PROBLEM » The result should be every line in the data below that carries the string "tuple".

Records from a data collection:
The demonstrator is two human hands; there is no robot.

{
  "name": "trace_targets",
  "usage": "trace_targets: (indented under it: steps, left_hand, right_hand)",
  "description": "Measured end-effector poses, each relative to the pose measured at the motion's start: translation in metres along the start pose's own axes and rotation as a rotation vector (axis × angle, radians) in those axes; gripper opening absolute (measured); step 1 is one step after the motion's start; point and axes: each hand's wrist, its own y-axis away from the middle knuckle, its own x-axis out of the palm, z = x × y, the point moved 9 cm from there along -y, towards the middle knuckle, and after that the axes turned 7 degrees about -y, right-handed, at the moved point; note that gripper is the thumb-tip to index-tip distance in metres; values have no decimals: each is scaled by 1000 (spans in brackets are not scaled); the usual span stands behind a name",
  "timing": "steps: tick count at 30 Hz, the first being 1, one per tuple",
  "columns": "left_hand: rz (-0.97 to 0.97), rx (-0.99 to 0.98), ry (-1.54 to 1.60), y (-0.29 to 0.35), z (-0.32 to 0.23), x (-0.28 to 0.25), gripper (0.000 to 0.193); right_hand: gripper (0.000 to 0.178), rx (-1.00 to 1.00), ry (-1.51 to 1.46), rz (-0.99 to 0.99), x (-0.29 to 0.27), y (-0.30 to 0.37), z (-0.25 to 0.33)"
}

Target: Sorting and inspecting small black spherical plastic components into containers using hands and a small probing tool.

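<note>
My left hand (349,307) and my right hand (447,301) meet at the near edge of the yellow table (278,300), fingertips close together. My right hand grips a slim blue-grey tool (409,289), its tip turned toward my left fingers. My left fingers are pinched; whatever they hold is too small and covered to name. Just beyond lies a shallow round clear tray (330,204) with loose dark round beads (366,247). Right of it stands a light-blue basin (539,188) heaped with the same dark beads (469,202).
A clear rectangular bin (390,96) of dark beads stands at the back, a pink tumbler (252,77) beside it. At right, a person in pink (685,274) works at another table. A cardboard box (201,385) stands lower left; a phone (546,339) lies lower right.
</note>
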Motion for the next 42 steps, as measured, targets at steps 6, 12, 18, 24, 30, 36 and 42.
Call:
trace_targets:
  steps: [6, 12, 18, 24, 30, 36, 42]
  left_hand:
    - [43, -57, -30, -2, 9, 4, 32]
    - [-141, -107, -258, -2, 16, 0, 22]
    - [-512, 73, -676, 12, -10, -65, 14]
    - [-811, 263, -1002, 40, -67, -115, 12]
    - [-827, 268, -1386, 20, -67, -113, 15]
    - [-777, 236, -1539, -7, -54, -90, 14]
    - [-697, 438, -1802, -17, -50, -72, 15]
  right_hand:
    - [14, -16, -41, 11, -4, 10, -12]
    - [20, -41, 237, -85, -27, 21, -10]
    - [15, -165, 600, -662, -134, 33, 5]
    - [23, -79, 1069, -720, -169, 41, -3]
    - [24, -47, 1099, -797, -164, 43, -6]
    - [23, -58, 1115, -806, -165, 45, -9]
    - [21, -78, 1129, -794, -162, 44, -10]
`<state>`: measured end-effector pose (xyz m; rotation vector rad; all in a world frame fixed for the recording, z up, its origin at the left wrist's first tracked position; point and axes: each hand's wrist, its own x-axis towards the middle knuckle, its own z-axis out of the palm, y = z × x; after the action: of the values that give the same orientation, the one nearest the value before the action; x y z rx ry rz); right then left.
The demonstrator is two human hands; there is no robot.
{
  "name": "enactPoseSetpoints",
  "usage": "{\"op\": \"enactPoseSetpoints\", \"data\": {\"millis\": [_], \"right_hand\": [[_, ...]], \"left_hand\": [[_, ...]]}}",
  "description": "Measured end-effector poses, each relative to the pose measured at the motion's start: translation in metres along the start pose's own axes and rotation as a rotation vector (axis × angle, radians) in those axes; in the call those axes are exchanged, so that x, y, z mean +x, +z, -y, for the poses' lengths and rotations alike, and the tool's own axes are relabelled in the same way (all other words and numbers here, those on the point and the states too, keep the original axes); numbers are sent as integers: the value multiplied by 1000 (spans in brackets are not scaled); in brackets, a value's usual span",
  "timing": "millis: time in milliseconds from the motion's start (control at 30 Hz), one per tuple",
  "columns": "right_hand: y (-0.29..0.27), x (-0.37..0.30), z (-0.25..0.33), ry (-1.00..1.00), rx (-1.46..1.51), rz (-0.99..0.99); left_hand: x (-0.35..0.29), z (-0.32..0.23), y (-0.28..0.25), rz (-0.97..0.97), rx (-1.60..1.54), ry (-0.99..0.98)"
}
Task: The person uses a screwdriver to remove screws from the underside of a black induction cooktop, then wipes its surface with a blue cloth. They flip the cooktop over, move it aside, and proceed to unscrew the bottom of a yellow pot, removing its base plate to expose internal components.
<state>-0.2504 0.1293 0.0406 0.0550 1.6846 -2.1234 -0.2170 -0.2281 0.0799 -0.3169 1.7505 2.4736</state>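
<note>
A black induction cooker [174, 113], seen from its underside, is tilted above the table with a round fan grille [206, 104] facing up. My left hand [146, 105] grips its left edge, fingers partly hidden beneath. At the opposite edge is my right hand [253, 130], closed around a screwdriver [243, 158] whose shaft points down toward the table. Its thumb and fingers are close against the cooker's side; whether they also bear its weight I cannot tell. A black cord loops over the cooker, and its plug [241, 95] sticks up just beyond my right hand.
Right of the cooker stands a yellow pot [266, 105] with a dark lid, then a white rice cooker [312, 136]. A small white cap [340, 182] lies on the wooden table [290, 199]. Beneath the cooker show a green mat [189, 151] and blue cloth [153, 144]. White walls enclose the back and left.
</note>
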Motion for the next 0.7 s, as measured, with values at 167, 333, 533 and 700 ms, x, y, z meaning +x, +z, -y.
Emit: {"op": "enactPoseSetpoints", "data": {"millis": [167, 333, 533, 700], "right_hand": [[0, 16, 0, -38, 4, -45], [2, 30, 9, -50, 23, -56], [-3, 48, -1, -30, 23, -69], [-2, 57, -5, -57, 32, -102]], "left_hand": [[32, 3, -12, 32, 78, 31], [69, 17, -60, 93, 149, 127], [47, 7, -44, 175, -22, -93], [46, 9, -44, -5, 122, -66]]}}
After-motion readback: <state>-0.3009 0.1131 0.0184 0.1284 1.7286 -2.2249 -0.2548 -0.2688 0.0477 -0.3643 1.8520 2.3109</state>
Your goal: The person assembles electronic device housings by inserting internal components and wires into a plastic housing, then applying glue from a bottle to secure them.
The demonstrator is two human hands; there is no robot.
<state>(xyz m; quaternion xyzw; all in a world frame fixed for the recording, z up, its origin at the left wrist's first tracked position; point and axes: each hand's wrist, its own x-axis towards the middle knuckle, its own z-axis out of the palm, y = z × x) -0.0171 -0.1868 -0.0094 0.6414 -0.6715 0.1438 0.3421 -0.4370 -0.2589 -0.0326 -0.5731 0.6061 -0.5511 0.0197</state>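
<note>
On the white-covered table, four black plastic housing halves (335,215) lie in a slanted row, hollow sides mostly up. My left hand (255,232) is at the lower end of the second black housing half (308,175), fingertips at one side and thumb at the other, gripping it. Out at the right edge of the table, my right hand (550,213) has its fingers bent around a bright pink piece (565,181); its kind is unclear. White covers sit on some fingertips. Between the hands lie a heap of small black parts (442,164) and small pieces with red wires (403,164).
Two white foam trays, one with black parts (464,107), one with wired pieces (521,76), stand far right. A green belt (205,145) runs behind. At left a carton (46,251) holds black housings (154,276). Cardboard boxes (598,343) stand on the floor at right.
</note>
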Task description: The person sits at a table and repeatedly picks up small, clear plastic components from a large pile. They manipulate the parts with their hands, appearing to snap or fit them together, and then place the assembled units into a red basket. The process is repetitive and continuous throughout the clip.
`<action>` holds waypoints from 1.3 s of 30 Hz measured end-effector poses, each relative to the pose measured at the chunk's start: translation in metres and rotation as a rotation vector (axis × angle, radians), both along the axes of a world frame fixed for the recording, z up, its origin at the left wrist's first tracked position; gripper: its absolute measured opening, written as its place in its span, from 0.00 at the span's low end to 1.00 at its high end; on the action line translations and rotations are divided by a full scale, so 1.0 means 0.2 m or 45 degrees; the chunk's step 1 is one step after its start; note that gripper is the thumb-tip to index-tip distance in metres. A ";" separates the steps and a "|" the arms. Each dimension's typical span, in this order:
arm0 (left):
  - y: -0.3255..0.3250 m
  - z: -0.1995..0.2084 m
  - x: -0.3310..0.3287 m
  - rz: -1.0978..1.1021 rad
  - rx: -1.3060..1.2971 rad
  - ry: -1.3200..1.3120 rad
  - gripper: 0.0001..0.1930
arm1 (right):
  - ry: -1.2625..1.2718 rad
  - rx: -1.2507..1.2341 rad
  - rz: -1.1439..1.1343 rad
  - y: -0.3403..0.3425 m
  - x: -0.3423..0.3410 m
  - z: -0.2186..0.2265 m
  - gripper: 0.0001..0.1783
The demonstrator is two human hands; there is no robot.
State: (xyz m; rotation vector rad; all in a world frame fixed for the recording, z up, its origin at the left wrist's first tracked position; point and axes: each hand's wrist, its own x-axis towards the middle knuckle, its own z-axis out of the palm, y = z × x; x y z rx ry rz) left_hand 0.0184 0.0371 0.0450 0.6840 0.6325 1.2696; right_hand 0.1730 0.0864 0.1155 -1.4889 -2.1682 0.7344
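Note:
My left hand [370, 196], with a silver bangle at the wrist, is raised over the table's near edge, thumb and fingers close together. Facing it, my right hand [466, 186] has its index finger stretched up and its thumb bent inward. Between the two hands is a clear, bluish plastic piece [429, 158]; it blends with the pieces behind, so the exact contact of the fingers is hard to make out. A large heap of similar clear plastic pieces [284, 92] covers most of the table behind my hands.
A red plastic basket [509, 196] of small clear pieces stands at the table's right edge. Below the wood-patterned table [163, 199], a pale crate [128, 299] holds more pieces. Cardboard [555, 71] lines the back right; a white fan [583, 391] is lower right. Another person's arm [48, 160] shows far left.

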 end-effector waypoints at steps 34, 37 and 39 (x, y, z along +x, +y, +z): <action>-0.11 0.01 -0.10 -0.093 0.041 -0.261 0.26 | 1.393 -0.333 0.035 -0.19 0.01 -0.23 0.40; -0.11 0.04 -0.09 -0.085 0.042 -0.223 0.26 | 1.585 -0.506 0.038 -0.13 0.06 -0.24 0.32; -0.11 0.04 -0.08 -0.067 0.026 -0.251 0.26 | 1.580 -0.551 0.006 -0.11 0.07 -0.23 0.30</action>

TASK SOLUTION »
  "timing": "steps: tick count at 30 Hz, the first being 1, one per tuple",
  "timing": "millis: time in milliseconds from the motion's start (control at 30 Hz), one per tuple",

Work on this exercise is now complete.